Mountain in Colorado, USA

Crestone Needle is a high mountain summit of the Crestones in the Sangre de Cristo Range of the Rocky Mountains of North America. The 14194.8 ft fourteener is located 11.1 km east-southeast (bearing 108°) of the Town of Crestone in Saguache County, Colorado, United States. The Crestones are a cluster of high summits in the Sangre de Cristo Range, comprising Crestone Peak, Crestone Needle, Kit Carson Peak, Challenger Point, Humboldt Peak, and Columbia Point. They are usually accessed from common trailheads.

==Climbing==
While not as high as Crestone Peak, and connected to it by a high, jagged ridge, Crestone Needle is regarded as a worthy climb in its own right.

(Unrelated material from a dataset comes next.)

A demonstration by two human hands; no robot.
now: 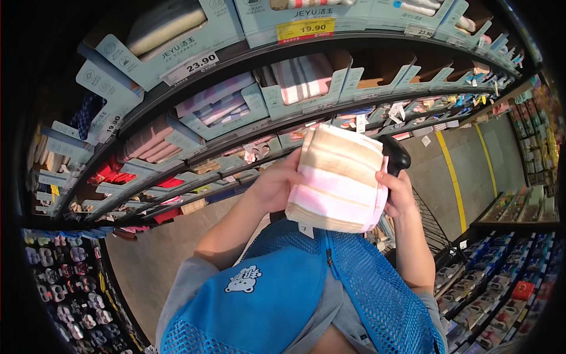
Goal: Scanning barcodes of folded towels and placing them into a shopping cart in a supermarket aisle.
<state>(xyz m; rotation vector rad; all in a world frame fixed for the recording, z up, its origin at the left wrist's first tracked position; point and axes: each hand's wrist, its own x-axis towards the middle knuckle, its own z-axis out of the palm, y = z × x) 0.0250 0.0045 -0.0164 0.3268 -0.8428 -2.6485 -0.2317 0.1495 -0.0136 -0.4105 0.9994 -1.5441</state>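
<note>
A folded stack of striped towels point(338, 181), tan, white and pink, is held up in front of my chest. My left hand point(281, 183) grips its left edge, with the thumb on the front face. At the right edge, my right hand point(398, 190) pinches the folded cloth between thumb and fingers. Just behind the stack, above my right hand, a black rounded handle-like part point(395, 155) shows; what it belongs to is hidden. A small white tag point(306, 230) hangs under the towels. The fingers behind the cloth are mostly out of sight.
Tiered black shelves point(247, 48) with pale blue cardboard boxes of folded towels curve across the front. A wire cart point(426, 221) stands at the right, behind my right arm. Racks of slippers point(70, 283) are at lower left, packaged goods point(486, 287) at lower right.
</note>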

The easiest route is the South Face (or South Couloir), usually accessed via Broken Hand Pass from South Colony Lakes. This is a slightly exposed scramble with a few tricky moves, and is one of the more difficult standard routes among the Colorado fourteeners. However the classic route on the mountain is the Ellingwood Arete, also known as the Ellingwood Ledges Route. This is a steep ridge on the northeast side of the peak, leading directly up from the Upper South Colony Lake basin to the summit. It is a mildly technical rock climb (5.7 on the Yosemite Decimal Scale). It is particularly popular because of its inclusion in the well-known book Fifty Classic Climbs of North America by Steve Roper and Allen Steck.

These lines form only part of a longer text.